**PROBLEM REQUIREMENTS**
Copy out each line of the material in which the word "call" can be found.

Start of GIVEN DATA

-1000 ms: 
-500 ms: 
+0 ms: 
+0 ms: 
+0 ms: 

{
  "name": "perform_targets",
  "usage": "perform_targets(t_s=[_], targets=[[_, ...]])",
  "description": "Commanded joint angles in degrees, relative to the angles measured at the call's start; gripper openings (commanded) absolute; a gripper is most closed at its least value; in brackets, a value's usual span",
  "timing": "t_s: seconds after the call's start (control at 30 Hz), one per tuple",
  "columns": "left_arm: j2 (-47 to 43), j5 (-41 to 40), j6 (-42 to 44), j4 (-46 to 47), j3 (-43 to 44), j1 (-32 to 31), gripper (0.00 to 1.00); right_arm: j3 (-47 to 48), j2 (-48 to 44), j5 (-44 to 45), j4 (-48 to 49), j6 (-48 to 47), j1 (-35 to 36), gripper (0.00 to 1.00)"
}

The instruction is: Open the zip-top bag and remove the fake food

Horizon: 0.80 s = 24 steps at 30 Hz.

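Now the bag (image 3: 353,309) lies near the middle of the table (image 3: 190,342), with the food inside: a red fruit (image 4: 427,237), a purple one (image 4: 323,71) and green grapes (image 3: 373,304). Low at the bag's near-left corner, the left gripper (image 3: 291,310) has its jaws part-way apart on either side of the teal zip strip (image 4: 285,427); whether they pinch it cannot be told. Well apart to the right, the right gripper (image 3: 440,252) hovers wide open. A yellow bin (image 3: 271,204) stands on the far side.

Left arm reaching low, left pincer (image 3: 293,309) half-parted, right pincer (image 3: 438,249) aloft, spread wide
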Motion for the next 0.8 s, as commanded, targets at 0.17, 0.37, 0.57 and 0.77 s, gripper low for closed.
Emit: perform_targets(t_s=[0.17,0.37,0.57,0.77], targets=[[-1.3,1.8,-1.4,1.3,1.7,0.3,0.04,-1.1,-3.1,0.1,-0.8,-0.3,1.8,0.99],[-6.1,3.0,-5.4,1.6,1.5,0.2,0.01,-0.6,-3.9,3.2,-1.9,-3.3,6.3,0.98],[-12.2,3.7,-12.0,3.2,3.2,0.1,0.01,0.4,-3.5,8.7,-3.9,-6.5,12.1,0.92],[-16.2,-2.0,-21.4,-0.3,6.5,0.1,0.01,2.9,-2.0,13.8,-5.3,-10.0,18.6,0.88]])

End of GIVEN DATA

**RESULT**
  "description": "Commanded joint angles in degrees, relative to the angles measured at the call's start; gripper openings (commanded) absolute; a gripper is most closed at its least value; in brackets, a value's usual span",
  "timing": "t_s: seconds after the call's start (control at 30 Hz), one per tuple",

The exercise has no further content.